Problem statement: Filter the material, keeping only lines with the word "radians".
"""
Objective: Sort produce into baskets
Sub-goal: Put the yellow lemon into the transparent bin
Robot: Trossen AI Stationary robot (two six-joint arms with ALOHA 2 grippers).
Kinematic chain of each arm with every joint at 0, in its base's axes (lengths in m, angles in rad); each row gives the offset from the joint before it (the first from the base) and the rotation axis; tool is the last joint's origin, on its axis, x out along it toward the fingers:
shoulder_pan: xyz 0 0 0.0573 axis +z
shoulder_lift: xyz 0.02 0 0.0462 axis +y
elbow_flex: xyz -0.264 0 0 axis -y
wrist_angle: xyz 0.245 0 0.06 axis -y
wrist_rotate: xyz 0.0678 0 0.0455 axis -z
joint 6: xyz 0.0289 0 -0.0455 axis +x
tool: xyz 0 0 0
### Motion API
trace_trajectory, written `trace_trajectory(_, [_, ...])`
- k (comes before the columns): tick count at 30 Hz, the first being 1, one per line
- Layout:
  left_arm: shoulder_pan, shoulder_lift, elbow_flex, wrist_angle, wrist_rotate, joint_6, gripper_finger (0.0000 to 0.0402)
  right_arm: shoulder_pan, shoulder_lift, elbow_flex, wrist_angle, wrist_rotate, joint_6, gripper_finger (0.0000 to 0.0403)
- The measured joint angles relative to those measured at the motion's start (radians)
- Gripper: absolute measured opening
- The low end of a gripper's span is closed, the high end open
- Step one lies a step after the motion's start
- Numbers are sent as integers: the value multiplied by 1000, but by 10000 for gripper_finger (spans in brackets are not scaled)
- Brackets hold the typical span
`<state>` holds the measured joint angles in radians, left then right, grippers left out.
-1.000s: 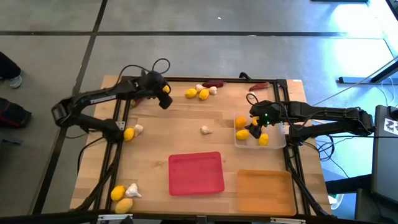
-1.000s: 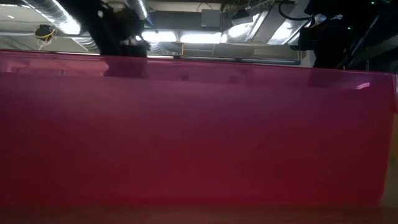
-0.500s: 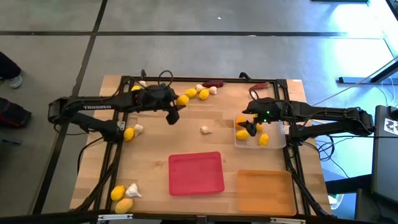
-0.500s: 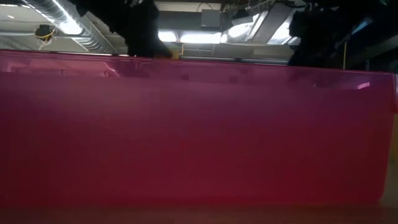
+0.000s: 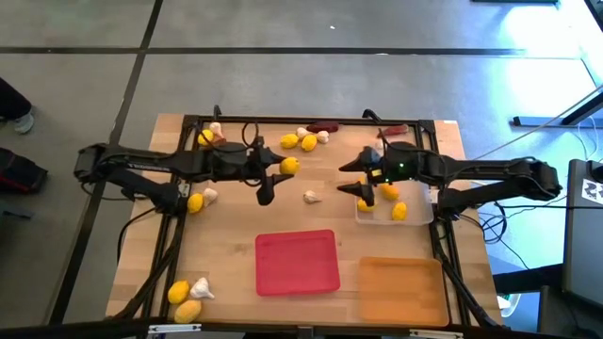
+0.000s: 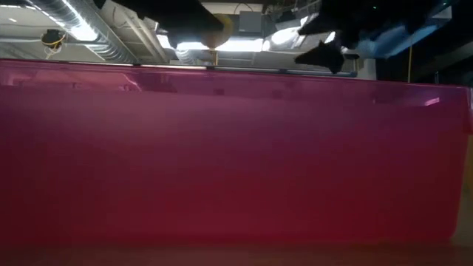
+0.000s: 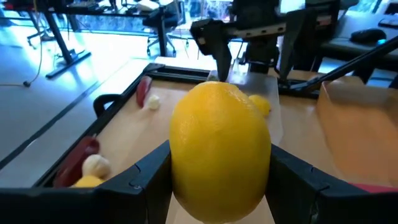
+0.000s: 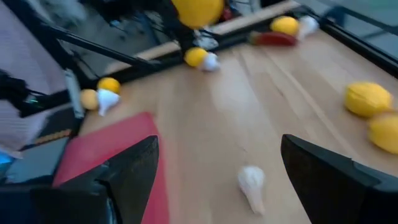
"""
Response:
- The measured joint angles relative to those measured at the motion's start (radians)
`<state>` holds the measured joint angles in radians, left then right, grippers left out.

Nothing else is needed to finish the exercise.